Age and Gender Detection
Objective
To build a gender and age detector that can approximately guess the gender and age of the person (face) in a picture using Deep Learning on the Audience dataset.
- Detect faces Classify into Male/Female Classify into one of the 8 age ranges, put the results on the image and display it.
Introduction
Facial analysis from images has gained a lot of interest because it helps in several different problems like better ad targeting for customers, better content recommendation system, security surveillance, and other fields as well
The task of gender and age detection just from an image is not an easy task even for us humans because it is totally based on looks and sometimes it is not easy to guess it. People of the same age can look very different from what we can guess.
Quividi which is an AI software application which is used to detect age and gender of users who passes by based on online face analyses and automatically starts playing advertisements based on the targeted audience.
Another example could be AgeBot which is an Android App that determines your age from your photos using facial recognition. It can guess your age and gender along with that can also find multiple faces in a picture and estimate the age for each face.
Tools and Frameworks
There are many methods we can use to solve this problem. There are traditional algorithms like “Fisherfaces” and “Eigenface” which are created for face recognition and feature relation methods, but these do not work as well as needed. We can create solutions better than this using CNN (convolutional neural networks) which have emerged as the most preferred model for computer vision tasks. They have proven to be most effective when dealing with image datasets and are the heart of most machine learning computer vision models. We will be using OpenCV for this project
Regression vs Classification
Data-set and Training
- We will use the models trained by Tal Hassner and Gil Levi.
- The Dataset For this python project, we’ll use the Adience dataset; the dataset is available in the public domain and you can find it here.
- This dataset serves as a benchmark for face photos and is inclusive of various real-world imaging conditions like noise, lighting, pose, and appearance. The images have been collected from Flickr albums.
- It has a total of 26,580 photos of 2,284 subjects in eight age ranges (as mentioned above) and is about 1GB in size.
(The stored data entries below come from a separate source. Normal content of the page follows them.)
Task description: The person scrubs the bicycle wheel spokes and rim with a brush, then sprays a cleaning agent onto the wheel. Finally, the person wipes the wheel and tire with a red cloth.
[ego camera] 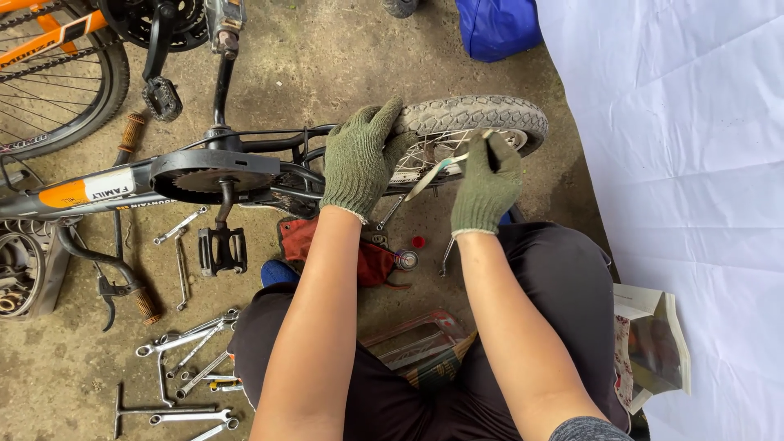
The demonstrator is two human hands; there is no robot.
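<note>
Gloves of green knit are worn on both hands. The left hand (359, 159) is laid flat, fingers spread wide, over the tread and rim of the small bicycle wheel (478, 122), which is thereby gripped at its left side. The right hand (487, 184) is closed around a thin flat tyre lever (437, 170), held just below the wheel's rim. The lever's long axis runs slantwise, from the right hand's fingers down and leftward toward the left hand's wrist, its pale tip ending near the spokes. The wheel lies on its side with the rest of the overturned child's bicycle (163, 184), whose frame stretches leftward from the wheel, a chainguard and black pedal (222, 249) being seen left of the wheel. Below the wheel a red rag (371, 261) and a small spray can (406, 260) are set on the ground. Spanners (184, 347) are scattered well left and below the wheel. The surface is rough, stained concrete floor (327, 57); right of the wheel a white tarpaulin (678, 163) is spread.
</note>
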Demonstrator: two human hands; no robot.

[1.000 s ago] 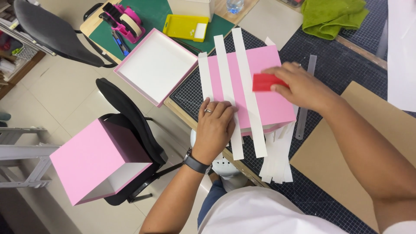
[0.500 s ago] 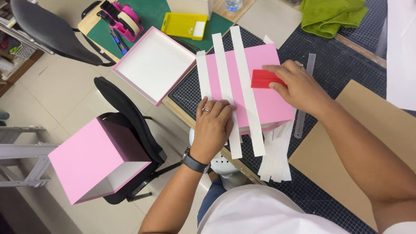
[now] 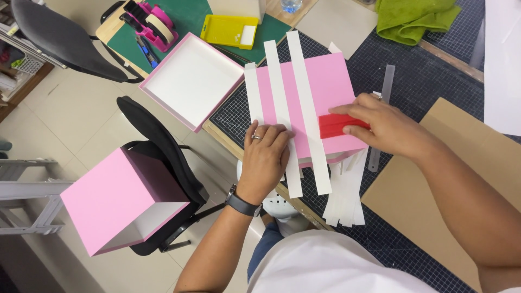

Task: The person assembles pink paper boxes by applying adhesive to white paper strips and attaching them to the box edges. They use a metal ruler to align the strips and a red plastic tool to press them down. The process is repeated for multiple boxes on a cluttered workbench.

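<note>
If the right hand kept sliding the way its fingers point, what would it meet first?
Probably the nearest white paper strip. The right hand presses a red scraper flat on the pink box, fingers pointing toward the left hand, and that strip lies directly ahead of the scraper's edge.

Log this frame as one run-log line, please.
left hand: flat on white strips | right hand: presses red scraper on pink box | surface: cutting mat | spare strips beside

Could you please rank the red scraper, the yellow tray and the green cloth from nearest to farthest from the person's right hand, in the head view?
From the right hand:
1. Red scraper, held under its fingers on the pink board.
2. Green cloth, at the top edge, above the hand.
3. Yellow tray, up and far to the left.
</note>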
The models we will use have been trained on this dataset.
- The predicted gender may be one of ‘Male’ and ‘Female’, and the predicted age may be one of the following ranges- (0 – 2), (4 – 6), (8 – 12), (15 – 20), (25 – 32), (38 – 43), (48 – 53), (60 – 100) (8 nodes in the final softmax layer).
- It is very difficult to accurately guess an exact age from a single image because of factors like makeup, lighting, obstructions, and facial expressions. And so, we make this a classification problem instead of making it one of regression.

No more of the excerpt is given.